© JUNGE FREIHEIT Verlag GmbH & Co. www.jungefreiheit.de 37/15 / 04. September 2015

Der Flaneur
Das ersehnte Donnerwetter
Gerhard Großkurth

Es ist heiß draußen. Die Nachbarskinder stürmen das Planschbecken. Das ist viel zu klein, entsprechend heftig tobt die Schlacht. Ein anderer entdeckt gerade, wie bizarr ein Plastikrohr die eigene Stimme verändern kann und gibt alles. Ich weiß nicht, wer das Rohr im Garten liegengelassen hat, aber ich kann ihn jetzt schon nicht leiden. Vielleicht aus Gewöhnung, vielleicht aber auch in Erinnerung an die eigene Kindheit bleibe ich gelassen. Genaugenommen habe ich mich noch nie über den Lärm der Kinder beschwert, nicht einmal andeutungsweise. Erstaunlich finde ich allerdings, daß dies auch noch keiner der Nachbarn getan hat, und da sind alte Leute dabei, die brauchen ihr Mittagsschläfchen. Irgendwann zwischen meiner Kindheit und heute scheint ein Bewußtseinswandel eingetreten zu sein. Vielleicht hängt das mit der neuen deutschen Armut, der Kinderarmut zusammen. Kinder erscheinen auf einmal noch kostbarer als sonst.

Ein Leben ohne erwachsene Spielverderber kann auf Dauer unglaublich öde sein.

Einerseits freut mich das, andererseits: Ist so viel Nachsicht eine gute Vorbereitung aufs richtige Leben? Wo endet Toleranz und fängt  Gleichgültigkeit an? Kinder spüren das. Auch kann ein Leben ohne erwachsene Spielverderber auf Dauer unglaublich öde sein. Kein grimmiger Hausmeister, der mit donnernder Stimme die Einhaltung der Mittagsruhe anmahnt. Keine alte Ziege, die aus dem Fenster zetert. Kein gemeinsamer Feind, der die Kinder der Nachbarschaft wie Pech und Schwefel zusammenschweißt, sie zu mit viel Phantasie ausgedachten Streichen animiert. Keine Gelegenheit, die ungemein wertvolle Erfahrung zu machen, daß man es auch scheinbar übermächtigen Autoritäten mal heimzahlen kann. Irgend etwas wird fehlen, Einsichten und die Erlebnisse, die den Freundeskreis auch Jahre später noch an die gemeinsame Kindheit erinnern werden.

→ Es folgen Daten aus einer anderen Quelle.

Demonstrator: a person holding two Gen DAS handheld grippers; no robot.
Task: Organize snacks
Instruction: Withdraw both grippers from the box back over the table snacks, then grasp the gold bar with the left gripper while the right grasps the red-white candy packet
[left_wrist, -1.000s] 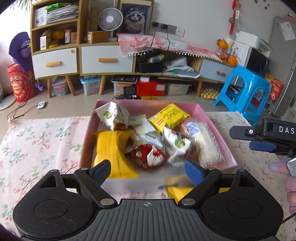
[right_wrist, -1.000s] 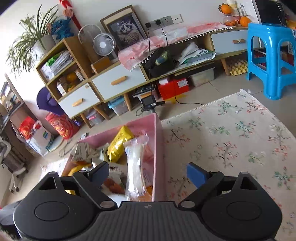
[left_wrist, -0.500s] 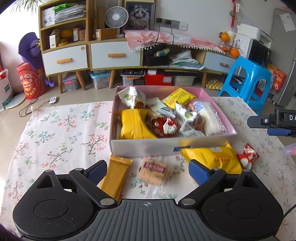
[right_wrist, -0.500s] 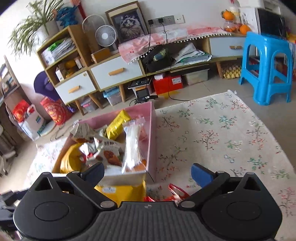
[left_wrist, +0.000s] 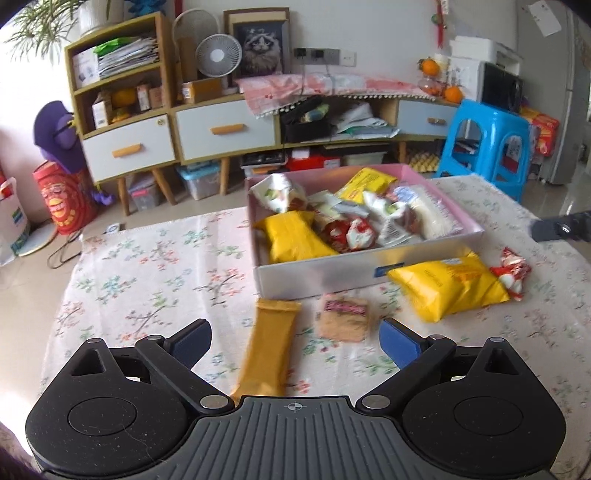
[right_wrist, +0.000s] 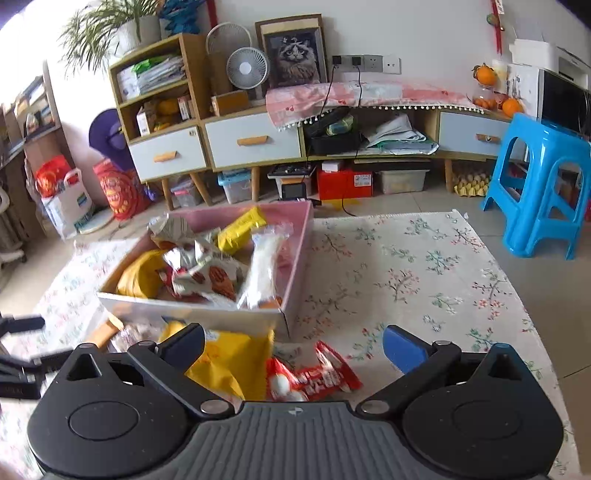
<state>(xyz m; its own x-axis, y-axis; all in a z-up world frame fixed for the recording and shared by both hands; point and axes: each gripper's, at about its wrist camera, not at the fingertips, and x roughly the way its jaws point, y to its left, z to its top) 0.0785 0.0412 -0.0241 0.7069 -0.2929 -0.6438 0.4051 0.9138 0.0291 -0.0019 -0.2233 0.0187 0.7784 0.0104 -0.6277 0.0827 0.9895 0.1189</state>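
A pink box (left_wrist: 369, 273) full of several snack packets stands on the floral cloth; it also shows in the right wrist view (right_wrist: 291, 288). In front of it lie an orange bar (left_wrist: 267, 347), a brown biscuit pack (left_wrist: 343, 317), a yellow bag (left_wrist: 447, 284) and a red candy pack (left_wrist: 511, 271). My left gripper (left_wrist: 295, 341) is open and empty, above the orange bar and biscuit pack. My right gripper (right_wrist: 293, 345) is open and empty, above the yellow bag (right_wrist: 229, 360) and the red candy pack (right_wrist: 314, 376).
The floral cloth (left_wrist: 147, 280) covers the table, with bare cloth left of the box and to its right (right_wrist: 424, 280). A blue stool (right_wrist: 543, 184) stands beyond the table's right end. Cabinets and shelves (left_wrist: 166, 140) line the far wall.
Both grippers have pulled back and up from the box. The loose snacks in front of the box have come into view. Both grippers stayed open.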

Doch diesmal haben die Kinder Glück. Ein Nachbar stellt langsam sein Glas auf den Balkontisch und geht zum Geländer hinüber. Die Kinder spielen danach noch eine ganze Weile weiter. Ruhiger, ja, vor allem aber auf eine schwer zu beschreibende Weise ausgeglichener und zufriedener.